Si lo kitsch pudiera reducirse a un engaño, de pasar una cosa por otra, esta muestra sería extremadamente kitsch. No solo se imitan papeles murales de limones, suculentas salvajes, muebles, ventanas, sino que se llega aún más lejos: se imita incluso la acción la luz, eso que ni siquiera puede verse si es que no choca contra otro objeto.

Sabemos que todo lo que vemos no existe tal como lo vemos. La materia existe, es evidente, pero no tiene un significado en sí misma. Mesa, ventana, limones, suculenta salvaje. Si se detiene la vista, nos damos cuenta que lo primero que desaparece es la idea que los objetos representan. Después de mirar un momento, comienzan a saltar a la vista otras cualidades: color, forma, la luz que ilumina y sin darnos cuenta convierte a ese objeto en una forma nueva.

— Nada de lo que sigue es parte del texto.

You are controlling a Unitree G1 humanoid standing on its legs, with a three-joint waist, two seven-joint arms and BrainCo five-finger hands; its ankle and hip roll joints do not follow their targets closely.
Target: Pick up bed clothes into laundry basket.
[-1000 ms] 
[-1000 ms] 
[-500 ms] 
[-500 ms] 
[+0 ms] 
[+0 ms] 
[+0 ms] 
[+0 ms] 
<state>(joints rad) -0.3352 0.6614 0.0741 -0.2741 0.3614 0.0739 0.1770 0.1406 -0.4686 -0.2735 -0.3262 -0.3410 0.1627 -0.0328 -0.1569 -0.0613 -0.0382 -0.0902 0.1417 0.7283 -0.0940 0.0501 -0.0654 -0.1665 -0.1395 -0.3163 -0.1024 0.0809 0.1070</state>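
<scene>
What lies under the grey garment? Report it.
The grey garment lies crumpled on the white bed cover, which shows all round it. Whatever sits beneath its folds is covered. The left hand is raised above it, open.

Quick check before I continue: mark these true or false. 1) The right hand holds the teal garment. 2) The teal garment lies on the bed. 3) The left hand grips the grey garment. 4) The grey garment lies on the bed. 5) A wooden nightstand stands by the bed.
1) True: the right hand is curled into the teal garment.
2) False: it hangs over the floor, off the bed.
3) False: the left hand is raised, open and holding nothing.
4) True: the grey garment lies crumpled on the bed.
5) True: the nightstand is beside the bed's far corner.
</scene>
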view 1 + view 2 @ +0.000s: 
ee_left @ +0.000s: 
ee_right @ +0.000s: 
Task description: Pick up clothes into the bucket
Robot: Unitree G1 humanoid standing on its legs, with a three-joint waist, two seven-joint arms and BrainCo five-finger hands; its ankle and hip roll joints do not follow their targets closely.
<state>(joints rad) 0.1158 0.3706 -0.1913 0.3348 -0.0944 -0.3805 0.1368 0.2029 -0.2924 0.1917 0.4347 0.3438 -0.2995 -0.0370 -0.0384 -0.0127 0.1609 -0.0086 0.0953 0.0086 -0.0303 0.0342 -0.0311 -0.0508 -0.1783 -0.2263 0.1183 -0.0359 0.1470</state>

Esta exposición tiene que ver con este fenómeno. La luz congela la escena, hace que cada objeto proyecte su sombra y de manera invasiva refleje su color en los objetos vecinos. Los objetos parecen desbordarse fuera de sí mismos, y dejan de estar aislados para comenzar a ser parte de una atmósfera total. Adquieren un sentido de pertenencia, como en un pacto. No quieren separarse. Así como donde expira el pensamiento surge una idea, los objetos empiezan a ser ellos mismos una vez que se proyectan.

El kitsch se relaciona con la ironía, con distancia se ríe de sí mismo y de eso que presenta. Sin embargo, a pesar del humor presente, aquí no se quiere comunicar un mensaje en específico, sino que propone un lugar para poder habitar, y de paso, otra manera de relacionarnos con el espacio y los objetos.